[Assigned task]: Repeat only the lines below that run from the line with "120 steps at" to the line with "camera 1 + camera", ends included; skip every picture.
━━━
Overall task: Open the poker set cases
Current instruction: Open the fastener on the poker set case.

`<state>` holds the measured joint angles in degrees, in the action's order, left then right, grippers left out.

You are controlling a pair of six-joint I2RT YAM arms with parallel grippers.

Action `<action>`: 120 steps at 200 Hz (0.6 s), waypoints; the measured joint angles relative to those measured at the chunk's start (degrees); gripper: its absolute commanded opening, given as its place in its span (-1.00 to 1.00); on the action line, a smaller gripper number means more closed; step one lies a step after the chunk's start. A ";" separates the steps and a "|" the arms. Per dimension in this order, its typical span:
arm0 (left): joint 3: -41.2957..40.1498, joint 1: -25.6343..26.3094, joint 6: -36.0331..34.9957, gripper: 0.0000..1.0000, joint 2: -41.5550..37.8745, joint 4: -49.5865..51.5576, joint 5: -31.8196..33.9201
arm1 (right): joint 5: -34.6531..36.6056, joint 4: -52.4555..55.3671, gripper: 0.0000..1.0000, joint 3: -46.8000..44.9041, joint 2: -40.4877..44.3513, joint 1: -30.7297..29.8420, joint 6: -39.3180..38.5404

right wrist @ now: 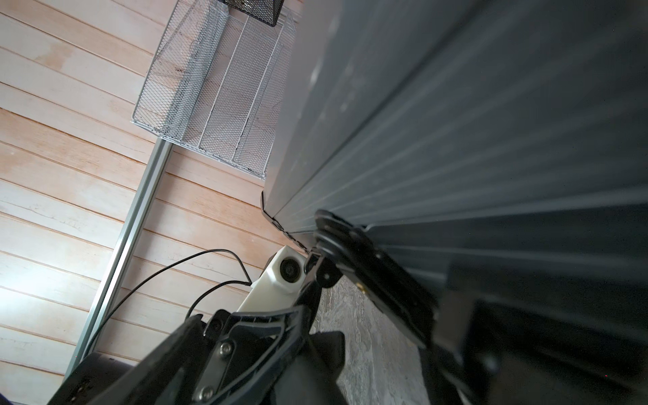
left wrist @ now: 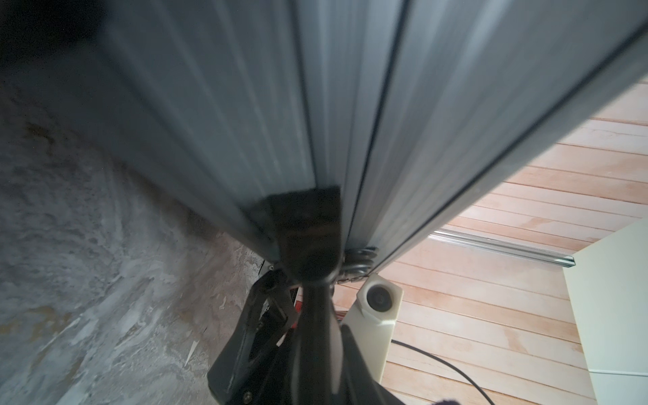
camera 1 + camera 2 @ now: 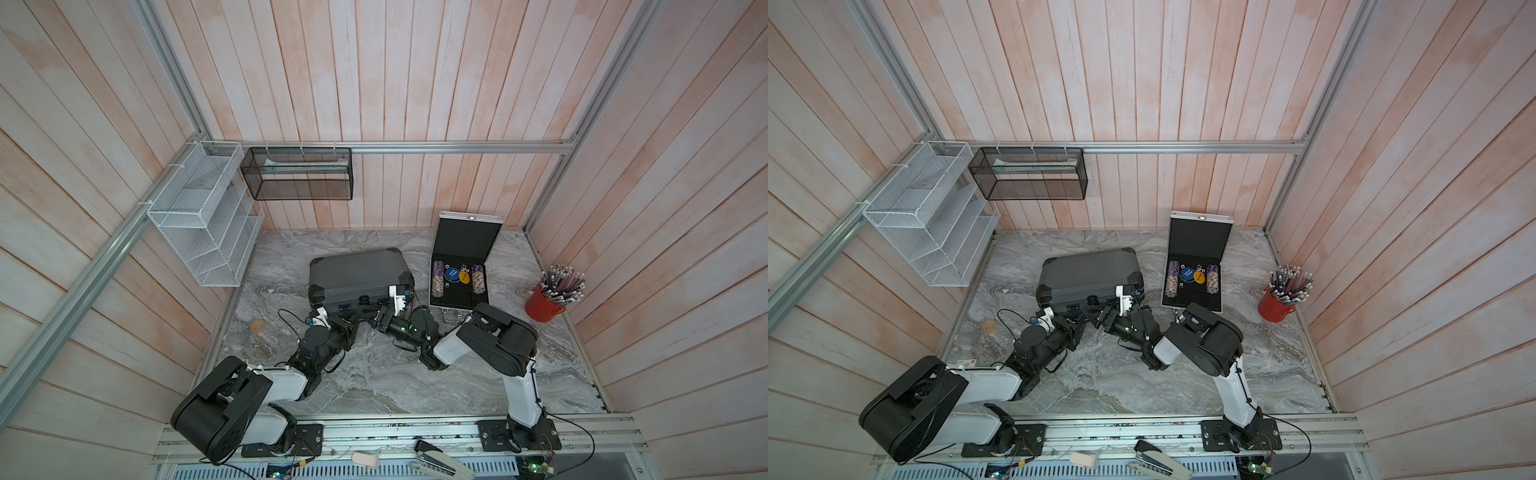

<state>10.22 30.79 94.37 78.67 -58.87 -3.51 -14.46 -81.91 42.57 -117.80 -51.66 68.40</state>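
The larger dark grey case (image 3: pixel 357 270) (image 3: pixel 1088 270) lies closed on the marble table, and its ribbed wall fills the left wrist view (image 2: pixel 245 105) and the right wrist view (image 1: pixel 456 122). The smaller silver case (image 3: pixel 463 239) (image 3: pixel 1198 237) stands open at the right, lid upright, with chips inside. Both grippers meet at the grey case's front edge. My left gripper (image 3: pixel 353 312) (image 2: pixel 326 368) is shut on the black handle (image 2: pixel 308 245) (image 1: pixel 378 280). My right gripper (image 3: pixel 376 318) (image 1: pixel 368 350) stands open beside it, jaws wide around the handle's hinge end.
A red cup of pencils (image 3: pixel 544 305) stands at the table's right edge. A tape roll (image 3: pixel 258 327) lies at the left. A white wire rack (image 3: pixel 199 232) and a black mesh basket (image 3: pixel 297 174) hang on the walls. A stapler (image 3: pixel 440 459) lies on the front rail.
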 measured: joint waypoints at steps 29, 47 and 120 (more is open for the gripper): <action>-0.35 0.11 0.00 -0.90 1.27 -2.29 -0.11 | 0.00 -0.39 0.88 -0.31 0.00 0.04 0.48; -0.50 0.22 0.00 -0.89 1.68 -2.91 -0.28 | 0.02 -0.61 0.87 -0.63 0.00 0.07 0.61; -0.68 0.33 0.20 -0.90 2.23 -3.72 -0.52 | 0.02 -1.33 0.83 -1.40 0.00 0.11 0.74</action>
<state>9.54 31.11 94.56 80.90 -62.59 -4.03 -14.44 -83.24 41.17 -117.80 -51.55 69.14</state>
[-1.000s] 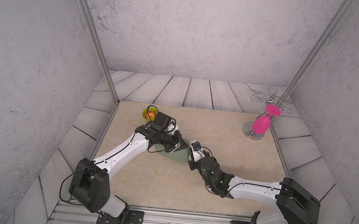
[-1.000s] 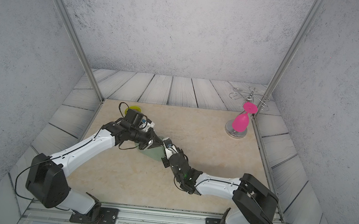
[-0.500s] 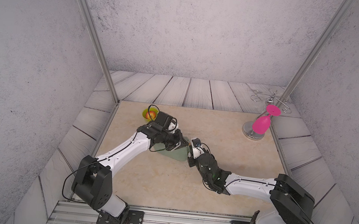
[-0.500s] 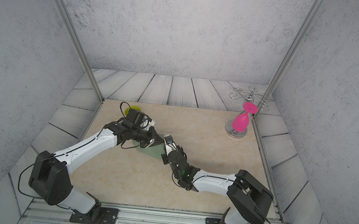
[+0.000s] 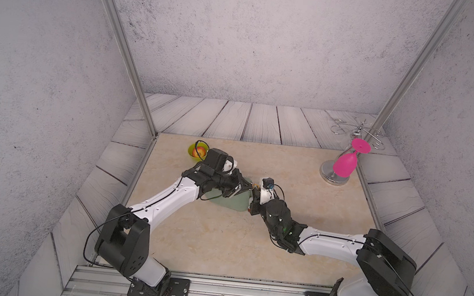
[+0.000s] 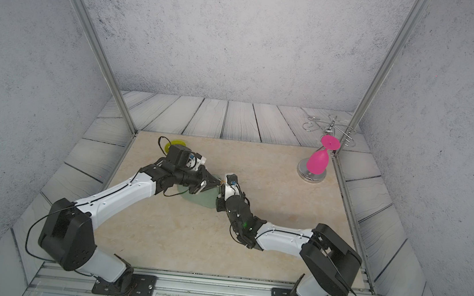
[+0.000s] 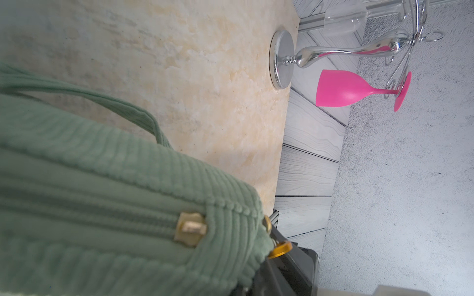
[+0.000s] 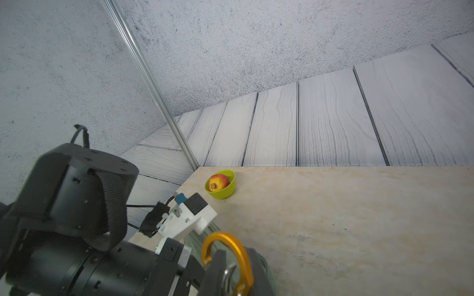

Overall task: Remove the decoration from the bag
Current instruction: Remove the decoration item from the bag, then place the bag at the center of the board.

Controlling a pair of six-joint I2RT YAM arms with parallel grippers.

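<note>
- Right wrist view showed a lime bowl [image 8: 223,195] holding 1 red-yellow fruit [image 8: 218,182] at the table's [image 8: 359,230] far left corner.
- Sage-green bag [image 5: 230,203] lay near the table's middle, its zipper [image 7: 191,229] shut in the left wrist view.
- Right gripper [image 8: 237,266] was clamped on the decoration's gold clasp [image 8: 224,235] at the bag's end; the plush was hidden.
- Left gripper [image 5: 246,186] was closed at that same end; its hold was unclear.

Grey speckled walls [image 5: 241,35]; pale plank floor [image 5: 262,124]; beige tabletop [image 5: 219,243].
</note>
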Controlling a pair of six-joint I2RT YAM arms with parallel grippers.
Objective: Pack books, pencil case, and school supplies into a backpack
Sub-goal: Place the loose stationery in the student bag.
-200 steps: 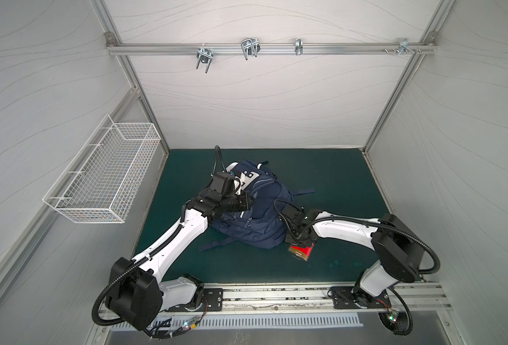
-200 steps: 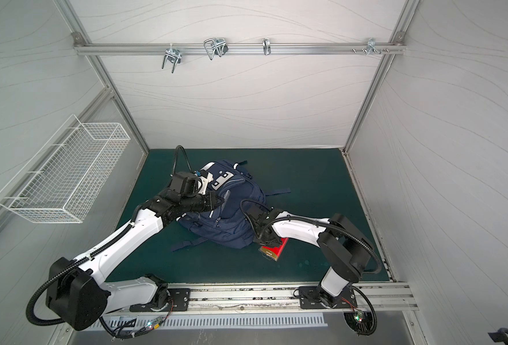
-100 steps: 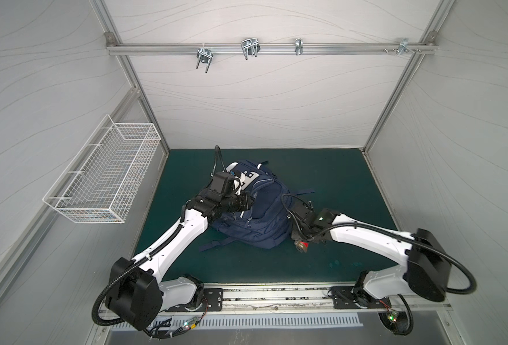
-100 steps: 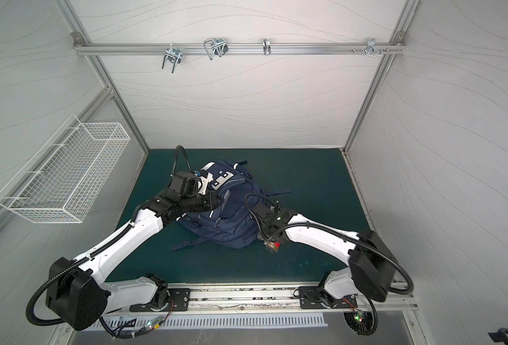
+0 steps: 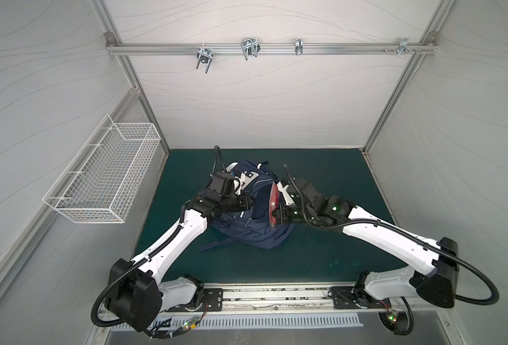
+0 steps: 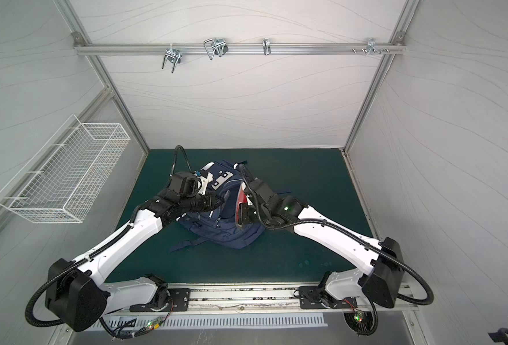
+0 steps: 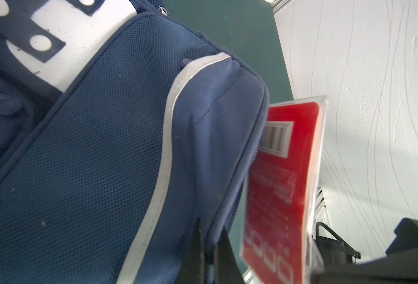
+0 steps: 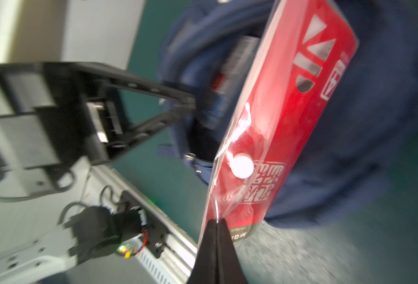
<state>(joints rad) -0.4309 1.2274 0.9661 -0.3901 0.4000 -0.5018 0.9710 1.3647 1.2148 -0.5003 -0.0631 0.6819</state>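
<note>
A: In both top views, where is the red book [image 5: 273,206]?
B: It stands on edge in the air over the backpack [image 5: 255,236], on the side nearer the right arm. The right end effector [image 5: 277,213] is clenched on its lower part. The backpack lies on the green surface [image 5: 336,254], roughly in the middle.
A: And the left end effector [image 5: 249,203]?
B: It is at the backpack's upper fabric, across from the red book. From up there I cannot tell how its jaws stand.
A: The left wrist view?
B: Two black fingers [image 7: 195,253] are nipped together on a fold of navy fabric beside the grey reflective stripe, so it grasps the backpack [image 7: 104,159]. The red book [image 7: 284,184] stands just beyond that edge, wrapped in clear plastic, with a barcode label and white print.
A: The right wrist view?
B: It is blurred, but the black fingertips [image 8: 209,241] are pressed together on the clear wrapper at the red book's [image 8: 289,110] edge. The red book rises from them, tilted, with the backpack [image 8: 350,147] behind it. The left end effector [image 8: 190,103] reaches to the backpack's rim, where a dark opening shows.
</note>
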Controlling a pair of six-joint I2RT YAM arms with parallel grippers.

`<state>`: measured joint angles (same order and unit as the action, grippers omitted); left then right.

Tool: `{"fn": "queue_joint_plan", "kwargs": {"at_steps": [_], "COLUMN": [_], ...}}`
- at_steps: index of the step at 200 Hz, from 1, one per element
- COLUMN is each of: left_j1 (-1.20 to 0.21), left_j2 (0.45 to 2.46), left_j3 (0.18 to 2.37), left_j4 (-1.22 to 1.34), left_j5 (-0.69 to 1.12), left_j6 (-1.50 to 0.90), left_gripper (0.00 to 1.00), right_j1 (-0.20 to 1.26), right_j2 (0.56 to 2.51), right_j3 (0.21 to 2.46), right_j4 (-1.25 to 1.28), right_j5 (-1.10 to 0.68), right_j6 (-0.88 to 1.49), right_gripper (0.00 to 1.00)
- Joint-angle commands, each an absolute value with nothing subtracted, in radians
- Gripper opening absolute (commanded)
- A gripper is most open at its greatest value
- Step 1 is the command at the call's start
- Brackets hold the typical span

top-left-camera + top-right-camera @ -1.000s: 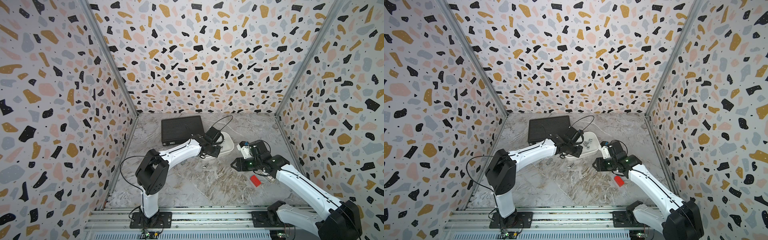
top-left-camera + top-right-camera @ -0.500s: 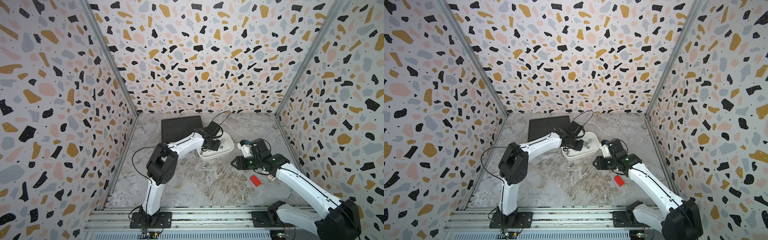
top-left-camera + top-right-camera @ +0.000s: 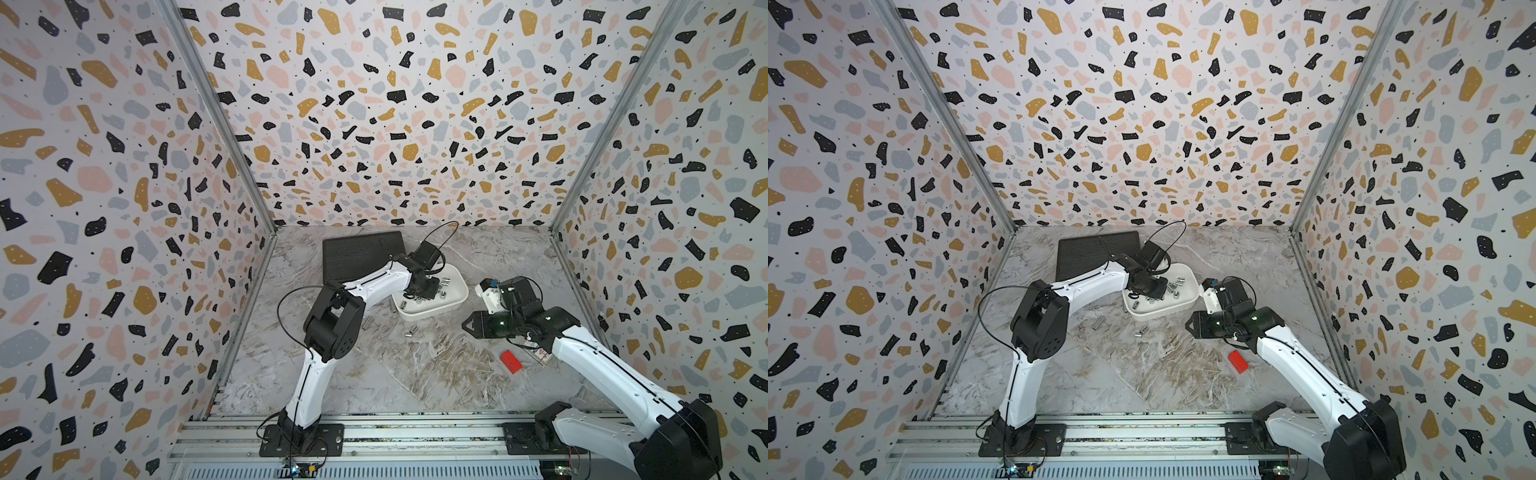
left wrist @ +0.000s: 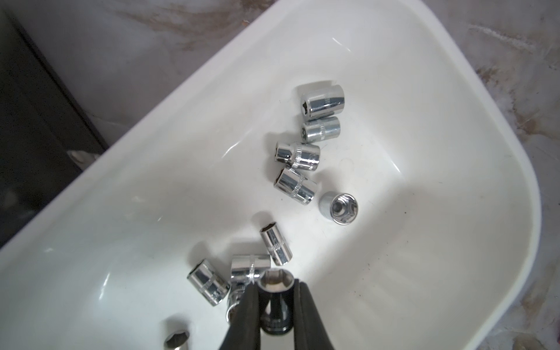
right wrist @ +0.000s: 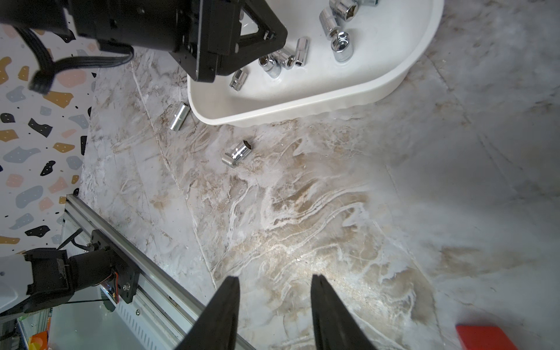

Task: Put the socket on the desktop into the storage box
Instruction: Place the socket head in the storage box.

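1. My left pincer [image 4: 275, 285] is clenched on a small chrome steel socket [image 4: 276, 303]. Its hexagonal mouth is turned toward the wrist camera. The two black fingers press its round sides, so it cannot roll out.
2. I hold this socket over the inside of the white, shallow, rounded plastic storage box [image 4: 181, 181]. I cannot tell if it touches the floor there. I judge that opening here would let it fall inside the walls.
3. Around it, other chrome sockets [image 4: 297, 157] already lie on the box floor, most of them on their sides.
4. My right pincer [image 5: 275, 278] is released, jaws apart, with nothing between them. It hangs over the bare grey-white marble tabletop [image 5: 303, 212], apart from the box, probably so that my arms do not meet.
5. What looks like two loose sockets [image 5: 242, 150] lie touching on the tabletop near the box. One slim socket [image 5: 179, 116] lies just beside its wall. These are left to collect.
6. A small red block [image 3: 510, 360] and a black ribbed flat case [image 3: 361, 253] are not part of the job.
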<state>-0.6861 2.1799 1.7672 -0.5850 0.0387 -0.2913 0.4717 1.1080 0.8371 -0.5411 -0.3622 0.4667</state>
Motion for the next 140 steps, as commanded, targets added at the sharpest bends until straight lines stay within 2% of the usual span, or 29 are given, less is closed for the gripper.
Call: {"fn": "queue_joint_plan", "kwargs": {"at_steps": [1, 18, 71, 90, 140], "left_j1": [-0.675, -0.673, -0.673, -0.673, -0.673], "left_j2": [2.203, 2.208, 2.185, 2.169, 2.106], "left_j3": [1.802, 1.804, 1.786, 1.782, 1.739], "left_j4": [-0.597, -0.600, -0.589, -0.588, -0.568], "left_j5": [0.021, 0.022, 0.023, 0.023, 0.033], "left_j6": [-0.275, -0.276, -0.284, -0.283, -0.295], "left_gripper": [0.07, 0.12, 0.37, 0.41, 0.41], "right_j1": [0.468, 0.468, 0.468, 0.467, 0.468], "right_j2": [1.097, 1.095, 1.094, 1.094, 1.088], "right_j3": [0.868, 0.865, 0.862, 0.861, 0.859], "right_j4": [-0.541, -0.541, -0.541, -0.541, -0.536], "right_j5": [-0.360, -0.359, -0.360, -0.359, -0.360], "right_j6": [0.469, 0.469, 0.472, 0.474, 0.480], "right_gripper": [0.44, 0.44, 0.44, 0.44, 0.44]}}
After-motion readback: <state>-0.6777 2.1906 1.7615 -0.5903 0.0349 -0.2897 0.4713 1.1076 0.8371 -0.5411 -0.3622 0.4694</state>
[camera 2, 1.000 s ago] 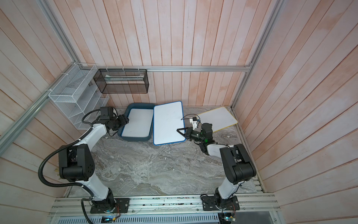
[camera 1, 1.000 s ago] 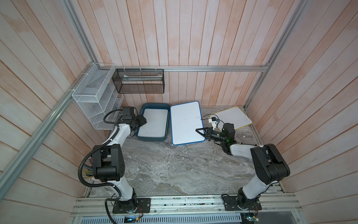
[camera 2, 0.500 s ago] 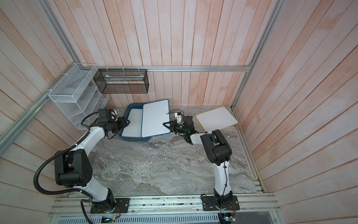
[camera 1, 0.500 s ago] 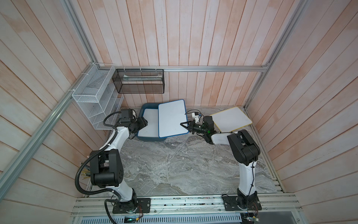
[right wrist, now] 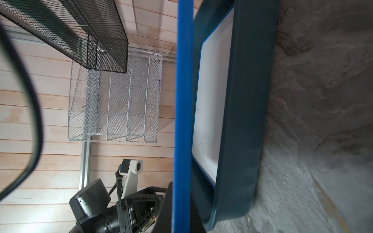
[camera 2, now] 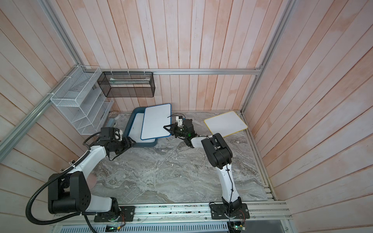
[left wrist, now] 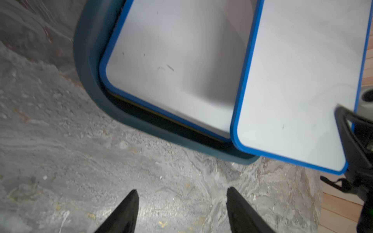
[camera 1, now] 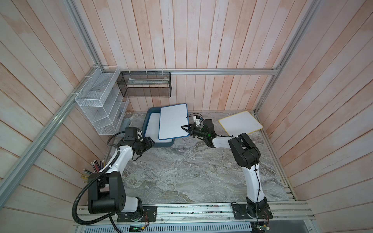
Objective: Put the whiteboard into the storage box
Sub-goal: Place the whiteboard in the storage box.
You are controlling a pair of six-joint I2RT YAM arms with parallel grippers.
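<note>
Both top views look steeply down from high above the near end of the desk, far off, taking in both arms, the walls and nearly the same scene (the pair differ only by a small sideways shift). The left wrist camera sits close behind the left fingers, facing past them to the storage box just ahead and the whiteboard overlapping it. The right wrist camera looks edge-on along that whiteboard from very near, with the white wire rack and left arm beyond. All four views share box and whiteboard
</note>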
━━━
[Response area]:
Action `<action>`: 120 steps at 200 Hz (0.6 s), waypoints; the measured joint angles relative to those measured at the chunk's start (degrees); gripper: its absolute commanded opening, given as its place in its span (-1.00 to 1.00); on the action line, a smaller gripper number means more closed; step one lies a step after the chunk's start. A ";" separates the steps and a "|" the arms. Per dimension in this order, its typical span:
arm0 (left): joint 3: -41.2957..40.1498, joint 1: -25.6343..26.3094, joint 6: -36.0331..34.9957, gripper: 0.0000..1.0000, joint 2: -41.5550..37.8745, joint 4: -49.5865..51.5576, joint 5: -31.8196..33.9201
arm1 (right): joint 5: -34.6531..36.6056, joint 4: -52.4555..55.3671, gripper: 0.0000..1.0000, joint 3: -46.8000..44.9041, joint 2: -40.4877..44.3513, joint 1: -30.7297..29.8420, joint 6: -39.3180..38.5404

right wrist @ now: 
left wrist @ now: 
camera 1 + camera 2 @ now: 

This exercise requires no additional answer.